La carte des minorités décisive
La politique du parti envers les minorités a été un facteur déterminant dans cette victoire, Tariq Rahman ayant rassuré les hindous, bouddhistes et chrétiens – qui représentent environ 10 % de la population – qu'ils sont des citoyens égaux en droits, et non simplement un "réservoir électoral".
Cela s'est traduit par une augmentation de la participation dans des circonscriptions à forte densité de minorités comme Dhaka, Chittagong et Khulna, ce qui a contribué à faire pencher la balance en faveur de Tariq Rahman face à ses concurrents, y compris la Jamaat-e-Islami.

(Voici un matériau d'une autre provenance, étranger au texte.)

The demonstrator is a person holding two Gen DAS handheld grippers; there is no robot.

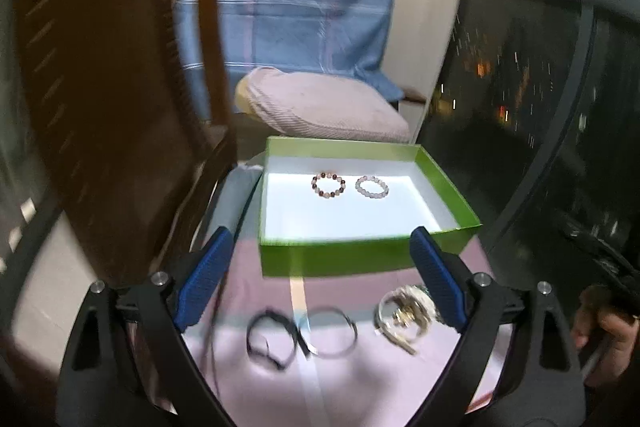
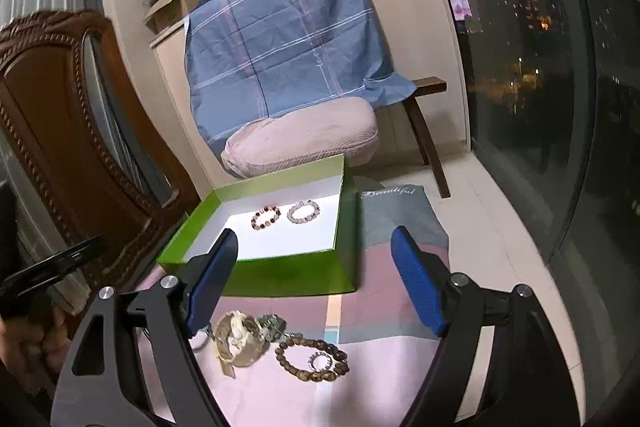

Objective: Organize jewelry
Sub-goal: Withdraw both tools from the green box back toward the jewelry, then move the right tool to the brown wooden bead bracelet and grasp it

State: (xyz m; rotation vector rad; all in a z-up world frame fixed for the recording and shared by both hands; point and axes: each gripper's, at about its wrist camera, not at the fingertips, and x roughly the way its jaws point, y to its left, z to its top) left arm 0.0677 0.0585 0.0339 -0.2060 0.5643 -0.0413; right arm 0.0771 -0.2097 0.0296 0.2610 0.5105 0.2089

Des mesures pour renforcer la citoyenneté inclusive
Le parti a adopté la charte de juillet 2026, qui a été approuvée lors d'un référendum concomitant aux élections, et qui stipule une redéfinition de la citoyenneté sur une base nationale inclusive, transformant le parlement en une assemblée constituante dans les 180 jours pour rédiger une nouvelle constitution.
Tariq Rahman a également renforcé son image de leader par des visites aux temples et des rencontres avec des leaders religieux, ainsi qu'un discours axé sur l'État des institutions et le développement, en ciblant les jeunes à travers des programmes économiques qui favorisent le développement et remplacent le terme "minorités" par "Bangladais égaux" pour approfondir le sentiment de citoyenneté.
Défis persistants
Malgré sa victoire écrasante, Tariq Rahman fait face à plusieurs défis, notamment la présence de groupes extrémistes au parlement, les difficultés de rédaction de la nouvelle constitution, ainsi que la crise des réfugiés rohingyas avec l'afflux de plus de 1,2 million de réfugiés en provenance du Myanmar, ce qui représente un fardeau économique et sécuritaire important pour le pays.